A straightforward answer is to place a lock around the full body of get and put. That keeps the implementation correct and easy to reason about, though it reduces concurrency because only one thread can modify the cache at a time. More advanced designs may shard the cache or use finer-grained locking, but that raises complexity quickly. In interview terms, correctness comes first: the map and list must always be updated atomically as one logical operation.

What if the interviewer asks for LFU cache instead of LRU cache?

That is a materially harder problem because the eviction rule is no longer based on recency alone.

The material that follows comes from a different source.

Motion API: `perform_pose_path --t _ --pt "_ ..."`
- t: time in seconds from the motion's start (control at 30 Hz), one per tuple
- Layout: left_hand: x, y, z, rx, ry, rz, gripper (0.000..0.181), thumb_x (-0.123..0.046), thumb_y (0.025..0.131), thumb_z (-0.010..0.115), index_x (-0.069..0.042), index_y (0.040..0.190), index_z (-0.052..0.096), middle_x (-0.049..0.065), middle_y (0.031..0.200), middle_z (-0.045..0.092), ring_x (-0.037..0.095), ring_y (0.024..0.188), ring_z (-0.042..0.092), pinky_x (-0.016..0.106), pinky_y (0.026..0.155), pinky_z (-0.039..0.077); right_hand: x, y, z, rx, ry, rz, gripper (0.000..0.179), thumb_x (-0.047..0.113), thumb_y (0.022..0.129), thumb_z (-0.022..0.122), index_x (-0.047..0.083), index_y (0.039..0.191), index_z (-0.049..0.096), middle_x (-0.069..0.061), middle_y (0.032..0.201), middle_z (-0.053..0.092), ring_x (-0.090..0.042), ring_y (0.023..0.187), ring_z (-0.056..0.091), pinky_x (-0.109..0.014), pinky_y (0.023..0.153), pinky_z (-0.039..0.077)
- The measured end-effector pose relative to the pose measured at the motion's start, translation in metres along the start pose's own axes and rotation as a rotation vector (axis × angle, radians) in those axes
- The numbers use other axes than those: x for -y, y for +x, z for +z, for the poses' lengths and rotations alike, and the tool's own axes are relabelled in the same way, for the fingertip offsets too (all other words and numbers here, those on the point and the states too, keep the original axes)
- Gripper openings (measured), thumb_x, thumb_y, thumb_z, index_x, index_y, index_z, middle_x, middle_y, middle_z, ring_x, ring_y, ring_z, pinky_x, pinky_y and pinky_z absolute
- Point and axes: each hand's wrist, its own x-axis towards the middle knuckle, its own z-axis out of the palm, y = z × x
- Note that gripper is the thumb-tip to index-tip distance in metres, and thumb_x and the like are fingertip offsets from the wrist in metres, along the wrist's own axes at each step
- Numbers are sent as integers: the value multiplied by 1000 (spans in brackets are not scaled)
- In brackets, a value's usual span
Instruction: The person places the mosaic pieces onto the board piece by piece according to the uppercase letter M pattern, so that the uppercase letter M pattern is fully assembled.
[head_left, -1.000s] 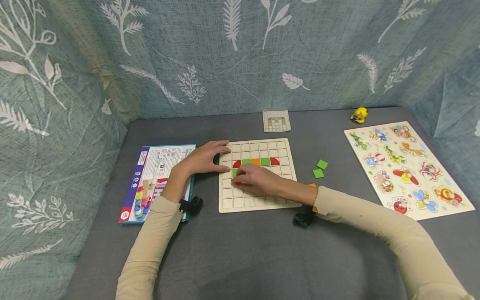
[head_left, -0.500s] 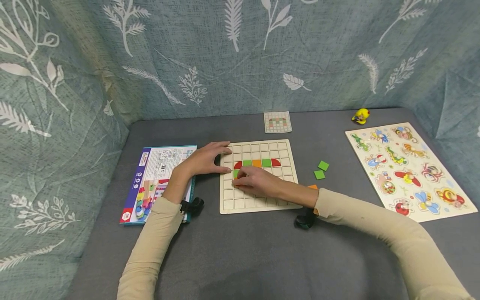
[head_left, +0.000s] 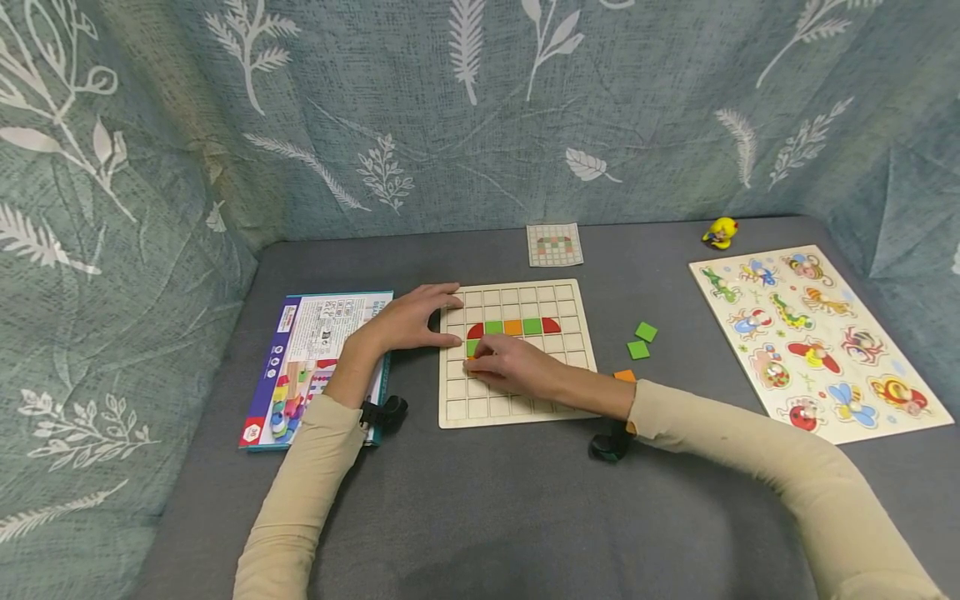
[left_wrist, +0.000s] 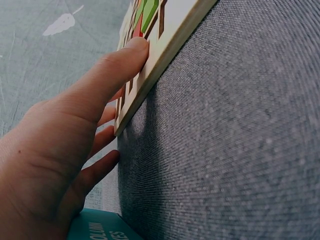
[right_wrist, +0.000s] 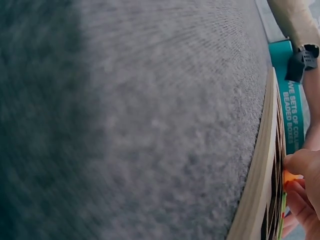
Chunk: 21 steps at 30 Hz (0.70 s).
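A wooden grid board [head_left: 480,408] lies on the grey cloth. A row of flat tiles sits in it: a red rounded piece [head_left: 476,332], a green square [head_left: 532,327], an orange square [head_left: 513,327] and others. Below the left red piece is another green square [head_left: 472,347]. My right hand [head_left: 517,365] pinches an orange tile [right_wrist: 290,177] between thumb and fingers, low over the board's left part, hiding several cells. My left hand [head_left: 408,321] touches the board's left edge, its thumb [left_wrist: 131,56] on the rim and its fingers spread along the side.
Two loose green tiles [head_left: 638,350] and an orange one [head_left: 625,377] lie right of the board. A pattern card [head_left: 555,245] lies behind it. A box [head_left: 315,358] is under my left forearm. At right are an insect puzzle board [head_left: 817,333] and a yellow figurine [head_left: 721,232].
My right fingertips have shifted very slightly at the same spot on the board. The left hand keeps its place at the edge, and the view has tilted a little.
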Motion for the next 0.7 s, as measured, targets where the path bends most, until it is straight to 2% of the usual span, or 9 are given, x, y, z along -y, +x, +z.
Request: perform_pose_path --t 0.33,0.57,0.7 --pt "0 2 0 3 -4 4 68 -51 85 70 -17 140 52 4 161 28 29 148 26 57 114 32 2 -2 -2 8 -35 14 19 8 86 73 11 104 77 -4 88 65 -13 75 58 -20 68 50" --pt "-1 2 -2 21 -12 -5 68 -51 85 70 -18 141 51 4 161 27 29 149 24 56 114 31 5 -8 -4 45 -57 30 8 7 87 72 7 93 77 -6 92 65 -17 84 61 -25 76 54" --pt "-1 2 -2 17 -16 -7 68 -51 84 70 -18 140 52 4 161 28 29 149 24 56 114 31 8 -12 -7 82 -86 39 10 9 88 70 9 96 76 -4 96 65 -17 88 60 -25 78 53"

Instead of removing the least recently used key, the cache must remove the key with the lowest access frequency, often breaking ties by recency among keys with the same frequency.

The usual LFU design still uses a hash map, but the ordering structure changes. Rather than one doubly linked list for all entries, the cache keeps frequency buckets, where each bucket has its own linked list of nodes with the same frequency. Accessing a node moves it from one frequency bucket to the next. The time target can still be O(1), but the bookkeeping is more complex because the system must track both frequency and recency. That contrast helps explain why LRU is often considered the easier and more interview-friendly cache design.

What if the cache capacity can change after construction?

If capacity increases, the structure barely changes; the cache simply gains room for more nodes. If capacity decreases, the cache must repeatedly evict the least recently used nodes until the current size fits the new capacity.

The core design still works because the least recently used entry is always at the back of the list. The main new concern is API semantics. The implementation must clearly define whether shrinking the capacity triggers immediate eviction or waits until the next insertion. In most practical designs, immediate eviction is cleaner because it keeps the cache state valid after every call and avoids surprising temporary overflow.